What lines in the records below include the word "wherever"? Return each one.

----

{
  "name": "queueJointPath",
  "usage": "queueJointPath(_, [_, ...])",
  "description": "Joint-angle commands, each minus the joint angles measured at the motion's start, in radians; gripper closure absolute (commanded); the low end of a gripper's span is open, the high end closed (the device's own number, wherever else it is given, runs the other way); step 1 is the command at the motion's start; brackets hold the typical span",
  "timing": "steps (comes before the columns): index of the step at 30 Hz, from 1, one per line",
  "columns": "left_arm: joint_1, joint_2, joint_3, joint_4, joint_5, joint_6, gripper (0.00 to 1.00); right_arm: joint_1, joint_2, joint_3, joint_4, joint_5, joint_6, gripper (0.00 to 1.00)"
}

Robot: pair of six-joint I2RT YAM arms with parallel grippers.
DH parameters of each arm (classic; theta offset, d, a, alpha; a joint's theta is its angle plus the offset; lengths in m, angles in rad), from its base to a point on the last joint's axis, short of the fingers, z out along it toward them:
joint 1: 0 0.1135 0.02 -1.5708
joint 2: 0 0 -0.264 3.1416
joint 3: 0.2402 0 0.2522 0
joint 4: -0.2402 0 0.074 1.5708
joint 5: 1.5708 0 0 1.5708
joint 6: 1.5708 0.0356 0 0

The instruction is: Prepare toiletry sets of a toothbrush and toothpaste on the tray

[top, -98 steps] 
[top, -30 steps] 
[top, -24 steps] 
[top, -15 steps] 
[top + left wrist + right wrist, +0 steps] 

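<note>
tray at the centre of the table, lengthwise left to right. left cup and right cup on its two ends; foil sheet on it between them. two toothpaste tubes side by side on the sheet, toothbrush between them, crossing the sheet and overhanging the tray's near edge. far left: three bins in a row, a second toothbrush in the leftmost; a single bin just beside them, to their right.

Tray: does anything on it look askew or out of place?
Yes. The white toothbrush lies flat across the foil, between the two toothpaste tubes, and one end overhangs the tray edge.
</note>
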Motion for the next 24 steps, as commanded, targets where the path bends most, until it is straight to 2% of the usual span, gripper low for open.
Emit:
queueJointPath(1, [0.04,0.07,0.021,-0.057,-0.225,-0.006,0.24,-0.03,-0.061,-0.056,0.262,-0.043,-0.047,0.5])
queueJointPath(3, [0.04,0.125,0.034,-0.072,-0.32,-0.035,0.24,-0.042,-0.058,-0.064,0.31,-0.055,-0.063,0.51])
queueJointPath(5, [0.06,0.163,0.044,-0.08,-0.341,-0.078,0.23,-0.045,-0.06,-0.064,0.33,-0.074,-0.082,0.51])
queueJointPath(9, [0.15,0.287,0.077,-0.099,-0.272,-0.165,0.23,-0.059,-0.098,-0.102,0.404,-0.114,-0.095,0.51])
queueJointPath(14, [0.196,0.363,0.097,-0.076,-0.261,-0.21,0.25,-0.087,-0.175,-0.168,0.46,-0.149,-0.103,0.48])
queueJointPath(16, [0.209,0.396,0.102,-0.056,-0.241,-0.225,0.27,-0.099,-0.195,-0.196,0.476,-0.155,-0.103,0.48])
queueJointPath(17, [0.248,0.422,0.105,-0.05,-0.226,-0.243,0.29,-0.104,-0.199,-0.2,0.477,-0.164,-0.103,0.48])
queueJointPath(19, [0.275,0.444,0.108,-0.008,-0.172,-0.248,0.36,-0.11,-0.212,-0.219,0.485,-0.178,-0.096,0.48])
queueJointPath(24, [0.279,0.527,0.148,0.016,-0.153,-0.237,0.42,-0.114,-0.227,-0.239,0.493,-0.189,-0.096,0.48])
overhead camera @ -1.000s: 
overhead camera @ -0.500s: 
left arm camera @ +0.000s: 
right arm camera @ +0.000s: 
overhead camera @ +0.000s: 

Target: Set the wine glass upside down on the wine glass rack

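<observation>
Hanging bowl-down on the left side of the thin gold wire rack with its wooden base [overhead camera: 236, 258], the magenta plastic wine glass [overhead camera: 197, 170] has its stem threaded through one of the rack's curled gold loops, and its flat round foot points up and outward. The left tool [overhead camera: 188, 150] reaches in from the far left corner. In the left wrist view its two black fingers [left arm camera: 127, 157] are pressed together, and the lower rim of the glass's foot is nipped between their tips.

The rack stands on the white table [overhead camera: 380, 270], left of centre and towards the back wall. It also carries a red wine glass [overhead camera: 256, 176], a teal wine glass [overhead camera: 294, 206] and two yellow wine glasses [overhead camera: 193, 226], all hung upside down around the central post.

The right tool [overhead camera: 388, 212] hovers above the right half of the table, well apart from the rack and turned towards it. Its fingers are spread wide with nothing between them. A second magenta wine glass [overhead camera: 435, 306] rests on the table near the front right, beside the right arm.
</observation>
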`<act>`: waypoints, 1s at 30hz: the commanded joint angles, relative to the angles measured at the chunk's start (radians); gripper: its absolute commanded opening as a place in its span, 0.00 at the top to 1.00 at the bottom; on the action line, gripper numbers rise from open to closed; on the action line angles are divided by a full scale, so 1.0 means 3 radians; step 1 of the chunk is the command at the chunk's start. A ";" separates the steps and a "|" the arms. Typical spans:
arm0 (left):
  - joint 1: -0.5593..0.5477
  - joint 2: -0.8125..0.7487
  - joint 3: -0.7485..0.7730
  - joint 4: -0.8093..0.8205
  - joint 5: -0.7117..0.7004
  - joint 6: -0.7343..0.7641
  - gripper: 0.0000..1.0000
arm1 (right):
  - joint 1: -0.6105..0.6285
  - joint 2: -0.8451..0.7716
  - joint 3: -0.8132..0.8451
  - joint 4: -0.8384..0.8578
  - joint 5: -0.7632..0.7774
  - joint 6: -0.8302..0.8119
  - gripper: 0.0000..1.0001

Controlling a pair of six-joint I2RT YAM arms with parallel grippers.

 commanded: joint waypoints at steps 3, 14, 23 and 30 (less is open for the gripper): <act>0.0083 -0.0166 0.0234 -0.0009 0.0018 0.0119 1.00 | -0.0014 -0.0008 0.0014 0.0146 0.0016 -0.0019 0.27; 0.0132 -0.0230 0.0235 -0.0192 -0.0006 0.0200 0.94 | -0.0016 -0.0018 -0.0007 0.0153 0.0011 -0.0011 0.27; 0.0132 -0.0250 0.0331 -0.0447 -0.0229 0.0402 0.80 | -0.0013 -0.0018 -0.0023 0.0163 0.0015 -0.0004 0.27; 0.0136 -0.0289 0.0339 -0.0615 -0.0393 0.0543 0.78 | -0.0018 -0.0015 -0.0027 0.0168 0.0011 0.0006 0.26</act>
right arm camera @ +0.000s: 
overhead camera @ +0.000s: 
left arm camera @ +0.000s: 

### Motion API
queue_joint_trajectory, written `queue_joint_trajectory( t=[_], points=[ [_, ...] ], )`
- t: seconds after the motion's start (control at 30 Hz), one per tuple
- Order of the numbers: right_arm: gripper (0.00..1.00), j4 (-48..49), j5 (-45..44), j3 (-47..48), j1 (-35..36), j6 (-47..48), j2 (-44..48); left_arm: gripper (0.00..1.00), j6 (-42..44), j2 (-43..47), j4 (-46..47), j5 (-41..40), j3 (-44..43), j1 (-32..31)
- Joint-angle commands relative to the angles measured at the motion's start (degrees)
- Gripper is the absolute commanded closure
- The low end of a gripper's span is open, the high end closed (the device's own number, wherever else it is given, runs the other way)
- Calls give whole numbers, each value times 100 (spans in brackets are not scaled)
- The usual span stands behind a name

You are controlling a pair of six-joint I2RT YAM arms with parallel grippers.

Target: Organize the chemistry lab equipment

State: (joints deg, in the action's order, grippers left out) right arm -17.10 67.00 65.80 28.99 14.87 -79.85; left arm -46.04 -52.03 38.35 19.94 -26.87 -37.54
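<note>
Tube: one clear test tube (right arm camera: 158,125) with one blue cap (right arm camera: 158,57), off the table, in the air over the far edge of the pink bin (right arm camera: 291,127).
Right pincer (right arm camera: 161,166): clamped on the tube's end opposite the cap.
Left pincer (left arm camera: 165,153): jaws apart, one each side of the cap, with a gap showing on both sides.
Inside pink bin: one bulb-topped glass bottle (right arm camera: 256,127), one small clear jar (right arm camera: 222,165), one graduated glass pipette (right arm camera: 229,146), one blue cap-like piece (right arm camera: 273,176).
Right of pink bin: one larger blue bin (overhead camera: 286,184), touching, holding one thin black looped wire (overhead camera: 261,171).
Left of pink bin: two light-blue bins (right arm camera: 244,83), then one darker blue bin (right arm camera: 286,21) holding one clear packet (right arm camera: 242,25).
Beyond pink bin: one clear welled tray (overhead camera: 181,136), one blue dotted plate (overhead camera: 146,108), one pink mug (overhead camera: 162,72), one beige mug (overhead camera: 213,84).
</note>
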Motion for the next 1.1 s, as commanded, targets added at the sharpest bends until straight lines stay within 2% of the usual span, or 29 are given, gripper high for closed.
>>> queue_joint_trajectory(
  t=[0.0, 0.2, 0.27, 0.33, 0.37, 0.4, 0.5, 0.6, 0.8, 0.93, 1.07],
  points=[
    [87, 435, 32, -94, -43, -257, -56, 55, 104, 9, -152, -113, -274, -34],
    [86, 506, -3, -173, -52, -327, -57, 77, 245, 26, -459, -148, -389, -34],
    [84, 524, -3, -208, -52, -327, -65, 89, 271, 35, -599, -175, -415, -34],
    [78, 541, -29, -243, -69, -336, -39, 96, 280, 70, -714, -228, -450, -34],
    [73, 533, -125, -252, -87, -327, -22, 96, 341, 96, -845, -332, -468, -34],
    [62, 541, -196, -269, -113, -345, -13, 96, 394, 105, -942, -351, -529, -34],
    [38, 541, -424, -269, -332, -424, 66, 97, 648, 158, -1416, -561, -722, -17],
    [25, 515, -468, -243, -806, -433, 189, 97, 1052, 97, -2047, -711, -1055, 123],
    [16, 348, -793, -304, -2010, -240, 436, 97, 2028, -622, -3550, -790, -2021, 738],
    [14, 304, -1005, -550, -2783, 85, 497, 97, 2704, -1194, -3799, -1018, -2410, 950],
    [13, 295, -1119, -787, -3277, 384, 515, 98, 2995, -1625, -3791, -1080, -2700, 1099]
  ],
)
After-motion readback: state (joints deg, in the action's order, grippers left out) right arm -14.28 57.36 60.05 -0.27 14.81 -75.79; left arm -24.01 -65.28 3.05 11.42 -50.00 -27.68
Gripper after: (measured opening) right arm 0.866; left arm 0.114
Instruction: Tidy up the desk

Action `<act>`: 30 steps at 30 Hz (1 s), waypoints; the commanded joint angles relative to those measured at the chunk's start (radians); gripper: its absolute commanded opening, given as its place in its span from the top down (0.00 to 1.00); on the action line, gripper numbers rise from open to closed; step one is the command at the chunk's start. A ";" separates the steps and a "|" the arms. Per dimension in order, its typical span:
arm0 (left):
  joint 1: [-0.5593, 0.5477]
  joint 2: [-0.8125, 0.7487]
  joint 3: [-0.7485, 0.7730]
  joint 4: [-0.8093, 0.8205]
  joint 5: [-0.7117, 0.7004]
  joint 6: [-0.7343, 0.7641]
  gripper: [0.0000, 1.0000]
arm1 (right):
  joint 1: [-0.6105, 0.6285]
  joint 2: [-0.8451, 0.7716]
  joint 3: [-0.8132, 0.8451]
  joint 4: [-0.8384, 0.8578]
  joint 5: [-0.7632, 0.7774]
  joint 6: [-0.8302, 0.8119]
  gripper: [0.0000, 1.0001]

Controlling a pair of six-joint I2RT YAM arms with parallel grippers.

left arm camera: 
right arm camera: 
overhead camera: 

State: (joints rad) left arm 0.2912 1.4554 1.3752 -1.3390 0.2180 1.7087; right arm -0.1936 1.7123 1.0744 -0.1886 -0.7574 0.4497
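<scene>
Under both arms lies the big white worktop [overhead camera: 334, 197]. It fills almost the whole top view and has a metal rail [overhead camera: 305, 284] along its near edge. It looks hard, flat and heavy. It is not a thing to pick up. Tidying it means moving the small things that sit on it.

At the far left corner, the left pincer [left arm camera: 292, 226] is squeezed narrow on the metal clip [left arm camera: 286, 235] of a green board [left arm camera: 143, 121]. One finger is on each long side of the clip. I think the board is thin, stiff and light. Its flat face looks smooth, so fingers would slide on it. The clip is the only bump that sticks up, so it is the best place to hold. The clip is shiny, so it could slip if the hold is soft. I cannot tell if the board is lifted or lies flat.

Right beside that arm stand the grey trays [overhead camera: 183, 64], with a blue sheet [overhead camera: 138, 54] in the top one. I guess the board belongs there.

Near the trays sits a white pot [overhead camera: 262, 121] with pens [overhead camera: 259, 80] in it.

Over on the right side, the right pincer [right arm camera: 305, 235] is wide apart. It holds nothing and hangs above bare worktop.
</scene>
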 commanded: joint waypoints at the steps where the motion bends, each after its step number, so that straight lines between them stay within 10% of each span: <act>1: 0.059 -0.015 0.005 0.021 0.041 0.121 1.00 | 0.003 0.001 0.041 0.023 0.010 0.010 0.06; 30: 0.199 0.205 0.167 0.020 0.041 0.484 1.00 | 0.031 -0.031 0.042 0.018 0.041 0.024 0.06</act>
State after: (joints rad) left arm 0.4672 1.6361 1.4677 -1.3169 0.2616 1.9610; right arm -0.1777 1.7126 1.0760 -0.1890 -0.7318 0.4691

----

§ Expected answer
  "description": "Joint-angle commands, each minus the joint angles measured at the motion's start, in radians; gripper closure absolute (commanded); the low end of a gripper's span is open, the high end closed (the device's own number, wherever else it is given, runs the other way); step 1 is the command at the motion's start; brackets hold the typical span",
- The low end of a gripper's span is open, the high end closed (the device's own number, wherever else it is given, runs the other way)

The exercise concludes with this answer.